* About this task
Please print the entries below exactly, from the line with "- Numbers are" through the line with "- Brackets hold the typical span", including both of those lines and leaving out all others.

* The data
● ● ●

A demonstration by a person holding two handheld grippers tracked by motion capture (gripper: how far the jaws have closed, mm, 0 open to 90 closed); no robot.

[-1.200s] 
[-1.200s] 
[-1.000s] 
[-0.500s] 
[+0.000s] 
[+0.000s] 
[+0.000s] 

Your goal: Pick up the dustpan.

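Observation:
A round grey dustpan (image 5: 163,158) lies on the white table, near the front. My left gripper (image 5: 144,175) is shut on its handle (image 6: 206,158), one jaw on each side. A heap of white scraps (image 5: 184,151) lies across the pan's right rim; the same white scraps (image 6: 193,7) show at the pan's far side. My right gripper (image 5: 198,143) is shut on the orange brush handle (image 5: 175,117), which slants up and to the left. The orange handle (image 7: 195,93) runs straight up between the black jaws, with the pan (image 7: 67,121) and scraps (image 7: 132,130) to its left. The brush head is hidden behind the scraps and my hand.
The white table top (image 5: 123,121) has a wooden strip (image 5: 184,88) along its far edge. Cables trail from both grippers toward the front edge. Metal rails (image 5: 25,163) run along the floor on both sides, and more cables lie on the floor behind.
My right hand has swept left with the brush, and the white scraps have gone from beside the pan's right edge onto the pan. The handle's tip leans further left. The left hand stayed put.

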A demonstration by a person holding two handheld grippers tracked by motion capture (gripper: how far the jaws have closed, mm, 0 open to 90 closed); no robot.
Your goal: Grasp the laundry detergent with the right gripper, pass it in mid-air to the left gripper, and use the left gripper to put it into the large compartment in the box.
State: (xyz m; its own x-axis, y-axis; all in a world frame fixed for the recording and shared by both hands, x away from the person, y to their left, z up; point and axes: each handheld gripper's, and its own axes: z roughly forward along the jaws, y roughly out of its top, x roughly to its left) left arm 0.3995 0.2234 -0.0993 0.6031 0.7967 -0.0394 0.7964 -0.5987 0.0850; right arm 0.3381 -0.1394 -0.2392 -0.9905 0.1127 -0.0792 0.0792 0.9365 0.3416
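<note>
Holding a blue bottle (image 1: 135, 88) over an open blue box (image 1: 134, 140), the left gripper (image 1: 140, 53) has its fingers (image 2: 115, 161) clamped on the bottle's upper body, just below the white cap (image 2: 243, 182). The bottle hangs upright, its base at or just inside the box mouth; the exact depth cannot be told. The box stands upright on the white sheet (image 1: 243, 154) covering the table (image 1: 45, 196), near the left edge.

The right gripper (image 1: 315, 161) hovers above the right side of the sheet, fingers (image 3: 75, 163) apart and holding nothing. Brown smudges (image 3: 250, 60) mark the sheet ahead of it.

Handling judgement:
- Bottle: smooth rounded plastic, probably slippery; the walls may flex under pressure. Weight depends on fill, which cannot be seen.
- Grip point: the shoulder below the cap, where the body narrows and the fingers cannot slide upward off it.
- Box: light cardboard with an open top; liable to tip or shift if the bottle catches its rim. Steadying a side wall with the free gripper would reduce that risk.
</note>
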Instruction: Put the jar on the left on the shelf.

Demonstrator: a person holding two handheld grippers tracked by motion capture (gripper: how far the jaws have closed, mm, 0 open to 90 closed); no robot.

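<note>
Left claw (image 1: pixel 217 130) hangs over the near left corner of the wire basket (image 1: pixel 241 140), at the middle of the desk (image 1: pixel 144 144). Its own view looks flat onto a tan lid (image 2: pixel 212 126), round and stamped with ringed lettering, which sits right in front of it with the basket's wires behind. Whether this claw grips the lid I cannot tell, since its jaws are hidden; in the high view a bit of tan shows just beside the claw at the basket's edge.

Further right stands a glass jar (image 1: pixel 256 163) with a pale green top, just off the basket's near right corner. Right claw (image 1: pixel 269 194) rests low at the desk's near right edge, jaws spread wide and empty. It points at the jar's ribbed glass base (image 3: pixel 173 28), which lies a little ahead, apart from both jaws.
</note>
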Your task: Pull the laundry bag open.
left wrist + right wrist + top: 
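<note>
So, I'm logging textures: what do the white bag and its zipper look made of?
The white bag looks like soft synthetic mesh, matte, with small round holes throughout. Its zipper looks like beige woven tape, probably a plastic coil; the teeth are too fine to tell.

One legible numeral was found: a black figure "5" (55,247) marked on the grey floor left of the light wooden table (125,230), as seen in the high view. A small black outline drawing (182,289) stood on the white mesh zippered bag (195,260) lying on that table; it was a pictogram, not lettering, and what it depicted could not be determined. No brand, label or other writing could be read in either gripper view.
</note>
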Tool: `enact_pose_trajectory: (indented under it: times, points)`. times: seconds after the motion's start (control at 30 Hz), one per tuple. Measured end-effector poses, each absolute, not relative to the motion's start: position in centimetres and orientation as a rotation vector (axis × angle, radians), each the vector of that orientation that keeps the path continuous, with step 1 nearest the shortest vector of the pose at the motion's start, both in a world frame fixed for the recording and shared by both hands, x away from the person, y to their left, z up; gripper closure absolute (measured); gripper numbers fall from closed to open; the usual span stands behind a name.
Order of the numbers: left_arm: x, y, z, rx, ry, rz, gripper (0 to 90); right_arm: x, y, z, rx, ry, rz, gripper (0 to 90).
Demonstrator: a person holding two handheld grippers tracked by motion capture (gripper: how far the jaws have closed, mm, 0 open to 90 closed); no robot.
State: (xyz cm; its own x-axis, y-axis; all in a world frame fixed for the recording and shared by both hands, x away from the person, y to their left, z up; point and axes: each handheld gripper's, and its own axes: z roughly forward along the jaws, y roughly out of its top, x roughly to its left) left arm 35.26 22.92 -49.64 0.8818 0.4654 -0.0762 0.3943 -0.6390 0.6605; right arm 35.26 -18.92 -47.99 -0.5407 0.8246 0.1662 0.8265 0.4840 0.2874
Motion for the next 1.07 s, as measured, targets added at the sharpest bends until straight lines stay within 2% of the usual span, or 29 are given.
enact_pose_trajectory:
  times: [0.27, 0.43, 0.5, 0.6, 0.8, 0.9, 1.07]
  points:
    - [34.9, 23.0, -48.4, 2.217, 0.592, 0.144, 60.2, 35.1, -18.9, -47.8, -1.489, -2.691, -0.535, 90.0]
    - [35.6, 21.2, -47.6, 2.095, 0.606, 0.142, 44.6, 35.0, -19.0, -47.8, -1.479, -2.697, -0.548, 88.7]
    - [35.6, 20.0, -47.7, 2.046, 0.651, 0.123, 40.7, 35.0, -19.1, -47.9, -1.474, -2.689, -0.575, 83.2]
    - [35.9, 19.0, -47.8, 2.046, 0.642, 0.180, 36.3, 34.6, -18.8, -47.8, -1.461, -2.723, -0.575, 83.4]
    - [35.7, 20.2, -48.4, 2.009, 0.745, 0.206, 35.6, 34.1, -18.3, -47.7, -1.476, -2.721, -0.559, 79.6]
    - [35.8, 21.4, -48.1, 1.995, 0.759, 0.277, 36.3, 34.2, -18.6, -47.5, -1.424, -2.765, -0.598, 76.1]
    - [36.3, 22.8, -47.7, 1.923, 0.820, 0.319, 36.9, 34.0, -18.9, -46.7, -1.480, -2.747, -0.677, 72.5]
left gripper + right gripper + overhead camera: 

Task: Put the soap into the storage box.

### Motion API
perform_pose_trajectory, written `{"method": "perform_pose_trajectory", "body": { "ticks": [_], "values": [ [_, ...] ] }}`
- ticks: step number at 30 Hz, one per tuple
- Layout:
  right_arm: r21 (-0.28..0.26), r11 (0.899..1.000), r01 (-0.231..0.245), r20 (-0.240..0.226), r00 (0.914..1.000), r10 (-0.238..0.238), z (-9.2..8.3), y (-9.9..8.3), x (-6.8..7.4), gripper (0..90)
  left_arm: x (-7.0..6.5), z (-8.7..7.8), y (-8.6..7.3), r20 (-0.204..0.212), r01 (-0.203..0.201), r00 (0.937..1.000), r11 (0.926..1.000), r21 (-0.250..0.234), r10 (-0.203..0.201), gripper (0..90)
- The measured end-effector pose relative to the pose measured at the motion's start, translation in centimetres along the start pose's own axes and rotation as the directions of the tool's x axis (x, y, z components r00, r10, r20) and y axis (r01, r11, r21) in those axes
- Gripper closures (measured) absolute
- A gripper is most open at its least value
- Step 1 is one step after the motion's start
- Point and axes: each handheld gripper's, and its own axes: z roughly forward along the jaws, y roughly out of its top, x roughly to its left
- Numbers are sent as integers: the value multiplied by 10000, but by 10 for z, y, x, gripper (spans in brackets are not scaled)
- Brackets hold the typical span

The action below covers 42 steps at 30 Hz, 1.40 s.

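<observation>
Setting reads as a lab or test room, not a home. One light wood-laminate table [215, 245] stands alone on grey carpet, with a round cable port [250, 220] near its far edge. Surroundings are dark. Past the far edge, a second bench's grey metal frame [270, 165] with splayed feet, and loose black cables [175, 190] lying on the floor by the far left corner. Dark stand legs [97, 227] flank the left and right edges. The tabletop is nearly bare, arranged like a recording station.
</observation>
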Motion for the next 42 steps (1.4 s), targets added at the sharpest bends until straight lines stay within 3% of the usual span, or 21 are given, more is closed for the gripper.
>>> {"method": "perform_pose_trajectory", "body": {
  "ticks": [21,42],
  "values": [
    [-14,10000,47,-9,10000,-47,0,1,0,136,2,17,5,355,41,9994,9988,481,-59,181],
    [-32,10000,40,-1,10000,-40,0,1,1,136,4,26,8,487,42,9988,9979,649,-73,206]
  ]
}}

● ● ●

* Expected output
- Numbers are sent as integers: the value multiplied by 10000, but by 10 for z, y, x, gripper (spans in brackets are not scaled)
- Brackets hold the typical span

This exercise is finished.